HOW TO COMPLETE THIS TASK: In the entries that follow, find each line with the word "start" and copy it.

____________________

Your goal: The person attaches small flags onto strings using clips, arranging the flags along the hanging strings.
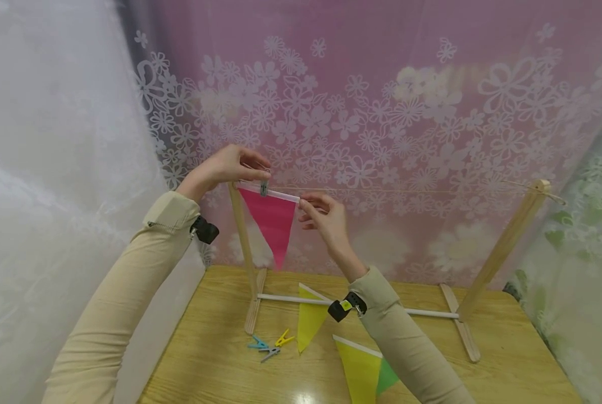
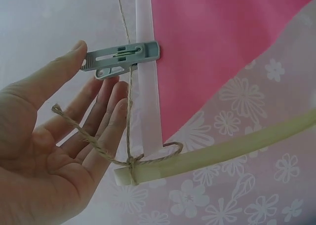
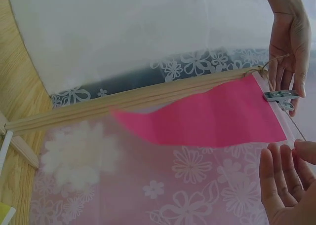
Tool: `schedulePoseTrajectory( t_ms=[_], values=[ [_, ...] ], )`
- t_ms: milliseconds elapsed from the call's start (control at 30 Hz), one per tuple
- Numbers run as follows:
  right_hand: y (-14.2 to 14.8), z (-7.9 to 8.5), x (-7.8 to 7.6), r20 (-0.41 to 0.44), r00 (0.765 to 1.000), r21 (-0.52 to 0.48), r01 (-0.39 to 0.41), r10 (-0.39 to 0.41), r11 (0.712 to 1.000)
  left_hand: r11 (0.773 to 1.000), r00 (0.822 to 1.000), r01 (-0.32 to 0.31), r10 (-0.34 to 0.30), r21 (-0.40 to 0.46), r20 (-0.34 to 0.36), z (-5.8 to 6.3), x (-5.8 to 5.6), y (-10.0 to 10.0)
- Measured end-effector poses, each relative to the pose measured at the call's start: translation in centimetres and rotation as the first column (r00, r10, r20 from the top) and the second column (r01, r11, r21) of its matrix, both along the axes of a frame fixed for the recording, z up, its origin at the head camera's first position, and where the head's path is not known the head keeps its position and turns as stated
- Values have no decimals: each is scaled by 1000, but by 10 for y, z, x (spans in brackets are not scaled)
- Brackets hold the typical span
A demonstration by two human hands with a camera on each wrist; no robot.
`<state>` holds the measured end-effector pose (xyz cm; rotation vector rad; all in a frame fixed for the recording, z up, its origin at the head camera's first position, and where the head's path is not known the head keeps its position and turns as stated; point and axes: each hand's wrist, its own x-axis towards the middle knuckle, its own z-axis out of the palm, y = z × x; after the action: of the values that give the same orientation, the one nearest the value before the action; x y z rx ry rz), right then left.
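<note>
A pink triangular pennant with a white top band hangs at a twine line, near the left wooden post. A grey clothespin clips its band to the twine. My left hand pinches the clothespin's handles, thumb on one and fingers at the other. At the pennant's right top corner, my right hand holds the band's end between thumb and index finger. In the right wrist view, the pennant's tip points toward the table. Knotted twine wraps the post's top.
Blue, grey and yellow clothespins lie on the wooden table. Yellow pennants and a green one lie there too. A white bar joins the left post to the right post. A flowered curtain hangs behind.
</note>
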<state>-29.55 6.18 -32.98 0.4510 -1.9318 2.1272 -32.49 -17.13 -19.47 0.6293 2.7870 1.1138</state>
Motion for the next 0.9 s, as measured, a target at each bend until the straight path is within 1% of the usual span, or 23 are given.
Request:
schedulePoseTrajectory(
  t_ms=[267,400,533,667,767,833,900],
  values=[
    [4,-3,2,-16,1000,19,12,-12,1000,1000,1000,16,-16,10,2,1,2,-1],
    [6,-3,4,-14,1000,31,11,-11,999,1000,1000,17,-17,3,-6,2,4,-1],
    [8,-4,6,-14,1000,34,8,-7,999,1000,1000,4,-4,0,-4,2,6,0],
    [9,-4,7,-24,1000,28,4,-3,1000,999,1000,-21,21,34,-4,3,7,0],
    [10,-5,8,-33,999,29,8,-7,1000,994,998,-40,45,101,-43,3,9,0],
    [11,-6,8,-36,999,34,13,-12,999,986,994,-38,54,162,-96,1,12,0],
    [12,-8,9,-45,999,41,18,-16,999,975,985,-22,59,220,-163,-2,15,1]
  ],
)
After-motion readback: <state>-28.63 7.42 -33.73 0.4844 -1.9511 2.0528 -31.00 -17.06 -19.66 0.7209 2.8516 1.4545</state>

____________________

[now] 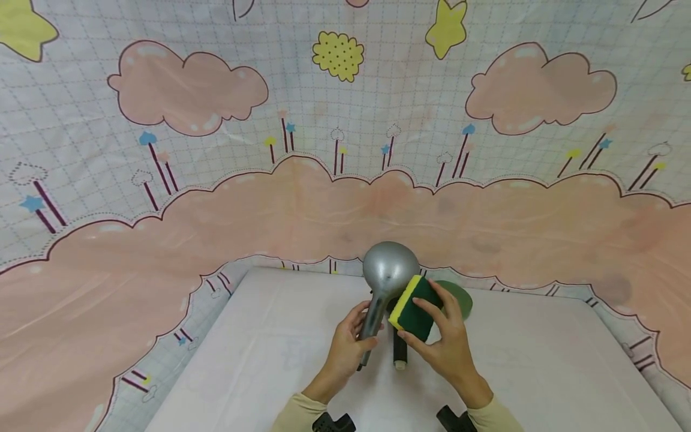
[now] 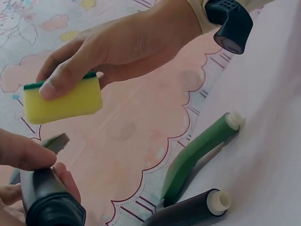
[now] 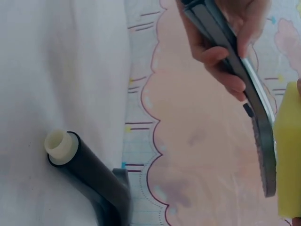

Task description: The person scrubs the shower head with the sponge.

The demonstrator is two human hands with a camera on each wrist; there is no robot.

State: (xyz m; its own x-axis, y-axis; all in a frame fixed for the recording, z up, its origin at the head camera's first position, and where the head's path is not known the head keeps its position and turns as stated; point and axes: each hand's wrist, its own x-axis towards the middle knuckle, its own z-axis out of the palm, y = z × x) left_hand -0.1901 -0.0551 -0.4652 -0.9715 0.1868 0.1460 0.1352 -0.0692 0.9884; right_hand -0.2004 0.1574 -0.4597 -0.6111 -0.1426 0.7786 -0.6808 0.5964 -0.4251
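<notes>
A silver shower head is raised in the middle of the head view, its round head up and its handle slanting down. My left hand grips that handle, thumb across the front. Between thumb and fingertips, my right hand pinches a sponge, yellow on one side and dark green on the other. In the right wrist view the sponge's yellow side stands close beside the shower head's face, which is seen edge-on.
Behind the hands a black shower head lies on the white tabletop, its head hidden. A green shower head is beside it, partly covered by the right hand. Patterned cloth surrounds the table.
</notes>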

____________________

FINISHED TASK:
- t_ms: milliseconds elapsed from the call's start (control at 30 Hz), one per tuple
- Measured end-effector poses, each relative to the pose measured at the call's start: translation in centimetres and rotation as the first column (r00, r10, r20 from the top) and the second column (r01, r11, r21) of its matrix, both along the axes of a frame fixed for the recording, z up, its origin at the head camera's first position, and where the head's path is not known the head keeps its position and turns as stated

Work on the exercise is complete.